As these zombies do not need rest, they do not need substance or even counselling due to the stress of war these zombies will keep going until no one is left alive. As one soldier in the book notes,  when a zombie is killed that is one-off their numbers but often when a human is killed that may be one added to the zombie army.

The ability to grow their ranks whilst the oppositions number dwindle is the ultimate threat.

We must remember that the war is not yet over, it will take decades still until every area is swept clean of zombies as they thaw out of the ice or clamber out of the surf…this threat is still very much alive (for want of a better word).

Gore Content: **

The language used by Brooks is evocative but not gratuitous and as such suits the whole feel of the book and the personalities of those being interviewed.

The vast majority of the recollections do not contain graphic detail on the horrible sight’s the speaker saw, instead it tends to read  more like a historical documentary with many of the speakers talking about their specific experiences or government stances at the time. As a result, the speakers are able to articulate their experiences coherently using quite reserved terms when relaying their stories.

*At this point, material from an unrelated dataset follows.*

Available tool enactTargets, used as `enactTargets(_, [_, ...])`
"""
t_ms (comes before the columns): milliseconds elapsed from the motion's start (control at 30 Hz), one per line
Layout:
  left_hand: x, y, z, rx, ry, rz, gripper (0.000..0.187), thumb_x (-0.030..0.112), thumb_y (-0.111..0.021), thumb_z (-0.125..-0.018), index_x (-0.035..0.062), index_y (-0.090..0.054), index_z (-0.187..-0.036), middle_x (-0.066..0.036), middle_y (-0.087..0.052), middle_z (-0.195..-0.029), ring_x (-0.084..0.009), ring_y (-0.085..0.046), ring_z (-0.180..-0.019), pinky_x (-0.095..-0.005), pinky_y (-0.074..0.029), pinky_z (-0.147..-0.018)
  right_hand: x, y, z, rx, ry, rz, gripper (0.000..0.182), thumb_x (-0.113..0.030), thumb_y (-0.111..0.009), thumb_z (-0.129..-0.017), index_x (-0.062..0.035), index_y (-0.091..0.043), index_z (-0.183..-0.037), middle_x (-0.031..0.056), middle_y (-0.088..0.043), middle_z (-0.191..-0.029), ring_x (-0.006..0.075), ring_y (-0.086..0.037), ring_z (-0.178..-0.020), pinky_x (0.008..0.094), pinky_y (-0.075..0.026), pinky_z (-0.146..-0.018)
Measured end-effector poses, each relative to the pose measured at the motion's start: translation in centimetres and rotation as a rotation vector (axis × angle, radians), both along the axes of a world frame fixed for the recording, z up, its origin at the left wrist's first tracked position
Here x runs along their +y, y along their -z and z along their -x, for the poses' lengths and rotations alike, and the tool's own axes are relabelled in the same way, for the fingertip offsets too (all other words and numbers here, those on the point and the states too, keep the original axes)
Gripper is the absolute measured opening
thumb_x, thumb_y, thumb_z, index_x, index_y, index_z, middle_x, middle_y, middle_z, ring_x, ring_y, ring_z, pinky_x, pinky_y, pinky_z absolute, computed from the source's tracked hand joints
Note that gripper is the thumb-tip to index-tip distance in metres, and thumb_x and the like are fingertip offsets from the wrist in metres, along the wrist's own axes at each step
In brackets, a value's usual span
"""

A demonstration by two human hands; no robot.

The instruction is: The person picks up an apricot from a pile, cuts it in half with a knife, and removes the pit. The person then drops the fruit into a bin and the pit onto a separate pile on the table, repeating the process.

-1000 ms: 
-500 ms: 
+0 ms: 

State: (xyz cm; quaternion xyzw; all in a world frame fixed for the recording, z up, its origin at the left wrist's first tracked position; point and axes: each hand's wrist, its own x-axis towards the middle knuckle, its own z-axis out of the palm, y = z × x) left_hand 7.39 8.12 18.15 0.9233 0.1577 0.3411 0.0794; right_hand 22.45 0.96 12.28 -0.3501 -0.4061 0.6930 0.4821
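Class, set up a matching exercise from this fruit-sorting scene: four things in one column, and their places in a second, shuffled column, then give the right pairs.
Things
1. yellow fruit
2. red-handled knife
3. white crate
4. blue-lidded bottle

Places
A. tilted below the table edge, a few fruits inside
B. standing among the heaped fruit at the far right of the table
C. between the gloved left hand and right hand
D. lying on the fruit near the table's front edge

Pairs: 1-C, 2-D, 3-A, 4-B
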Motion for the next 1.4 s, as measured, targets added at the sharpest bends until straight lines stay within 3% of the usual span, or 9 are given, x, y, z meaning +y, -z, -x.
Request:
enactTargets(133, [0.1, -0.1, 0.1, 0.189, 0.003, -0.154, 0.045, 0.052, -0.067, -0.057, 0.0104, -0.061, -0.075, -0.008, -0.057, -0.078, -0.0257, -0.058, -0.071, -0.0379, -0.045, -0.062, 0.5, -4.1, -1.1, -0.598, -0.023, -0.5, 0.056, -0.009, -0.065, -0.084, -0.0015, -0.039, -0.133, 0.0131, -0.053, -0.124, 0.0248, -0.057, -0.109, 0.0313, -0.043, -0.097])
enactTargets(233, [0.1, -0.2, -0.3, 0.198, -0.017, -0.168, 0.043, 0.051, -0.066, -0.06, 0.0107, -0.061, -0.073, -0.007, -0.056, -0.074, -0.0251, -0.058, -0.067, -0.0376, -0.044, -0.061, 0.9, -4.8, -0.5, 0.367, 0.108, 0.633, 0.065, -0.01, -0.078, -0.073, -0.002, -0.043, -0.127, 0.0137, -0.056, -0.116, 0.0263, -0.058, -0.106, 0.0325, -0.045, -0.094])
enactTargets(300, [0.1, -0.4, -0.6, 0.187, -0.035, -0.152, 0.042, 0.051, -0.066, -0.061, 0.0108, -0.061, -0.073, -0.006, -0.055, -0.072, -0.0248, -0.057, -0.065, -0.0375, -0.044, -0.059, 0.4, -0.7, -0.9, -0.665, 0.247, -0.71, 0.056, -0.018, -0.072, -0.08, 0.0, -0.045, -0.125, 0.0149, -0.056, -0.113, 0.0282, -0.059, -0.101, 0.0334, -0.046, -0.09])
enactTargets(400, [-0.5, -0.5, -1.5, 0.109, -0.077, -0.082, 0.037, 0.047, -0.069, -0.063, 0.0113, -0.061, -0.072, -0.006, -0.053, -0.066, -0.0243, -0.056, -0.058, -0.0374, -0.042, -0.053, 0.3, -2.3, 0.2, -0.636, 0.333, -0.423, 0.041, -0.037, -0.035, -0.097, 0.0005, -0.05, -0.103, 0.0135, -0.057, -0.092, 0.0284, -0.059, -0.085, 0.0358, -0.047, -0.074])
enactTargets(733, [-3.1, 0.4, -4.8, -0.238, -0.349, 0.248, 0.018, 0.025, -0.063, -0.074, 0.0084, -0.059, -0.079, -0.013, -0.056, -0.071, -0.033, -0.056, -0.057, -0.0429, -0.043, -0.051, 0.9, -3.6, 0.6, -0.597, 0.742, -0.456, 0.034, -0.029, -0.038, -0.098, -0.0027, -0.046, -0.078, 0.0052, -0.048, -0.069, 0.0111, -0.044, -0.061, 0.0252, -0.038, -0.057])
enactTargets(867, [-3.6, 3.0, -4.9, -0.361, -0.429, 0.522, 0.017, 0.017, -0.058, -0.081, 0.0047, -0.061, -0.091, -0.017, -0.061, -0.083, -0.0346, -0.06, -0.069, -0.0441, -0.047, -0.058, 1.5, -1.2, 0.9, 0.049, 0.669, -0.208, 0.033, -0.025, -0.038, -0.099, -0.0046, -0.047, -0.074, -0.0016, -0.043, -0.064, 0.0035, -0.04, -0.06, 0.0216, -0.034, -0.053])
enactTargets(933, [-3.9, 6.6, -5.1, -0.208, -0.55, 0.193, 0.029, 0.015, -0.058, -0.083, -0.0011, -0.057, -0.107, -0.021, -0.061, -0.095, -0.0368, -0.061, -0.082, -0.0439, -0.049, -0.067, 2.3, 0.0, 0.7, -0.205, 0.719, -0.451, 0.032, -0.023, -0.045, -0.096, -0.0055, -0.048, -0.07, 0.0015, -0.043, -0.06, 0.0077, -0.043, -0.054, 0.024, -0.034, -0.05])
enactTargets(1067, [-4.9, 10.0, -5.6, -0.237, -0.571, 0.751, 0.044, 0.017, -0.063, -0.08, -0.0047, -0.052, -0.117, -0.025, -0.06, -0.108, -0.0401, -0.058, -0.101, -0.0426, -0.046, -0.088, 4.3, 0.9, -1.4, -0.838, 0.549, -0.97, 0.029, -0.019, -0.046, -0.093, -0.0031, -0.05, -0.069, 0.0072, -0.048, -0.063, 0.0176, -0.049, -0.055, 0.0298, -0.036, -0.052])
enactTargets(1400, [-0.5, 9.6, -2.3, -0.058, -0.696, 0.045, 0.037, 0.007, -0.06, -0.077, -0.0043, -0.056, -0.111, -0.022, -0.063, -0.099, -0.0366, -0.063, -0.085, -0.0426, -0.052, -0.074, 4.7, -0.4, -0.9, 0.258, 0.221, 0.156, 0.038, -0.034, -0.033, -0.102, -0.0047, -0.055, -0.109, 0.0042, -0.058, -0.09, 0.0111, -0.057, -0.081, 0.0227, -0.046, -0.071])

Although skimping on the gore front I feel this was done to add a touch of gravitas to the proceedings and considering the seriousness with which the topic is handled even the traditional gorehound must accept that it is right for this circumstance.

Overall Quality:  *****

What can I say, if you don’t already own this book you should have stopped reading this review halfway through and gone and bought it. As the quote on the front cover by Simon Pegg states ‘An absolute must have’ and who are we to disagree with Shaun of the dead?

As stated in the initial review body, if you are not a keen reader then pick up the audio-book copy, for you wont be disappointed with the sheer scale and detail that has gone into creating this world by Brooks. Through his writing he seems to transcend the general zombie clichés and issues in the way that the original trilogy of the dead films by Romero did, bringing our way of life, interactions and behaviour under the microscope and in this parallel universe we can see how these past ideologies shape the future, with Cuba becoming a capitalist hotspot and the Russians finally finding god.  Brooks has made zombie history quite literally and all within the framework of the classic Romero zombie if this doesn’t appeal to you, then you may just want to grab those Stephenie Meyer books instead.